** Opening Input data block **

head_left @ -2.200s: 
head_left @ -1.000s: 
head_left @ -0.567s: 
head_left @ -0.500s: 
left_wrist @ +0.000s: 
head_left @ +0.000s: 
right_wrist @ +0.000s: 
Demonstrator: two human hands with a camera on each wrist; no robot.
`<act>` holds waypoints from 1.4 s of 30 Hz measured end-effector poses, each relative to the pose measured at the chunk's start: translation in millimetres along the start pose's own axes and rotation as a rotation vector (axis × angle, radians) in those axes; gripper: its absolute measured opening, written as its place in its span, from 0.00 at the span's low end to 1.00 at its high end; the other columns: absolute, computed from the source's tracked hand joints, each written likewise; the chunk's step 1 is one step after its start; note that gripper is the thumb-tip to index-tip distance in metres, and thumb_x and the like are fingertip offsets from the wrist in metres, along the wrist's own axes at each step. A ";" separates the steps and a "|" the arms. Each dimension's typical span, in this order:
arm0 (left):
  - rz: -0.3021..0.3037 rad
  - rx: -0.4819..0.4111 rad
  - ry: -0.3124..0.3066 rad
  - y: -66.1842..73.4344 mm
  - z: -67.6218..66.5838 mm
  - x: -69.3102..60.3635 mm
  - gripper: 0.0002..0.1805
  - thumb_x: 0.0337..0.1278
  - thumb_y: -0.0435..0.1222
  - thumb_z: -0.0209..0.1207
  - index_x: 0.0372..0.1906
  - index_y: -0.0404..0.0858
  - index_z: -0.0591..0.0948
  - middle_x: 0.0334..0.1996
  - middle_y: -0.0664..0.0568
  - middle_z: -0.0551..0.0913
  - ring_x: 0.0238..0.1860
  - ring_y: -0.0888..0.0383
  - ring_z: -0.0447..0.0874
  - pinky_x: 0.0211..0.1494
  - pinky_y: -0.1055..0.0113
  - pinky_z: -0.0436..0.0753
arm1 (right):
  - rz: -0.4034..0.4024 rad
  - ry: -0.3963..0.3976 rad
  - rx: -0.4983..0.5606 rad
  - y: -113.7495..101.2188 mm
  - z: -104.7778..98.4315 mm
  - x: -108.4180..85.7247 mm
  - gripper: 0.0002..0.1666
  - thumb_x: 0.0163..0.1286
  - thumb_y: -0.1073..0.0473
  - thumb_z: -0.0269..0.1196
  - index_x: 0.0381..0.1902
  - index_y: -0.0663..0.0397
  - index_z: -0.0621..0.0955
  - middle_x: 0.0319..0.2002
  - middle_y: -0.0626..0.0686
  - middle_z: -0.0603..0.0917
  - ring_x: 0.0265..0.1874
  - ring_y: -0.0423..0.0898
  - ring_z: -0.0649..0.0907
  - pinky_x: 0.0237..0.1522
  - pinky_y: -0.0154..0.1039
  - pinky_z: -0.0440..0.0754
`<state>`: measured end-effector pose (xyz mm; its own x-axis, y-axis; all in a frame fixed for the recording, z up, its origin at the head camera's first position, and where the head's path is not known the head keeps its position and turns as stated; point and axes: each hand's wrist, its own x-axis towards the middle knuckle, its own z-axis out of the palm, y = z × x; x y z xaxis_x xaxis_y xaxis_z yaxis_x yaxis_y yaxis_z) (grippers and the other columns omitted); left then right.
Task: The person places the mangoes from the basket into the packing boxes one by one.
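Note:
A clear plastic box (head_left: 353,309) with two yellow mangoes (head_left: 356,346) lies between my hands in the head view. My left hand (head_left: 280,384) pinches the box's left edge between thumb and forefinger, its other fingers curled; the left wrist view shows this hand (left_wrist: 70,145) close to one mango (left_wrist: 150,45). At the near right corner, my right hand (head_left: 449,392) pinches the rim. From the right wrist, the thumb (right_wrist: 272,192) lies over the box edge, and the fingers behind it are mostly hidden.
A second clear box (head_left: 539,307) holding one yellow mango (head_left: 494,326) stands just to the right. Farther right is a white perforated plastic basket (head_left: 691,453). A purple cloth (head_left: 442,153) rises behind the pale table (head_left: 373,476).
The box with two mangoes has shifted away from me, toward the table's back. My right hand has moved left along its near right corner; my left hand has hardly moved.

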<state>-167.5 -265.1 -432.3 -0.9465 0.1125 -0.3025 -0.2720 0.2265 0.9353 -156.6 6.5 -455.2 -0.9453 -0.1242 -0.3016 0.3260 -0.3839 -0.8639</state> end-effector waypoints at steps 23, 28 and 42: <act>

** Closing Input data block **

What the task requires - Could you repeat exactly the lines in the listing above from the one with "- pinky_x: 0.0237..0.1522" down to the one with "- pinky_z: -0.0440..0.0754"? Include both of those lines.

Answer to this exercise -
  - pinky_x: 0.0237..0.1522
  - pinky_y: -0.0154..0.1039
  - pinky_z: -0.0440..0.0754

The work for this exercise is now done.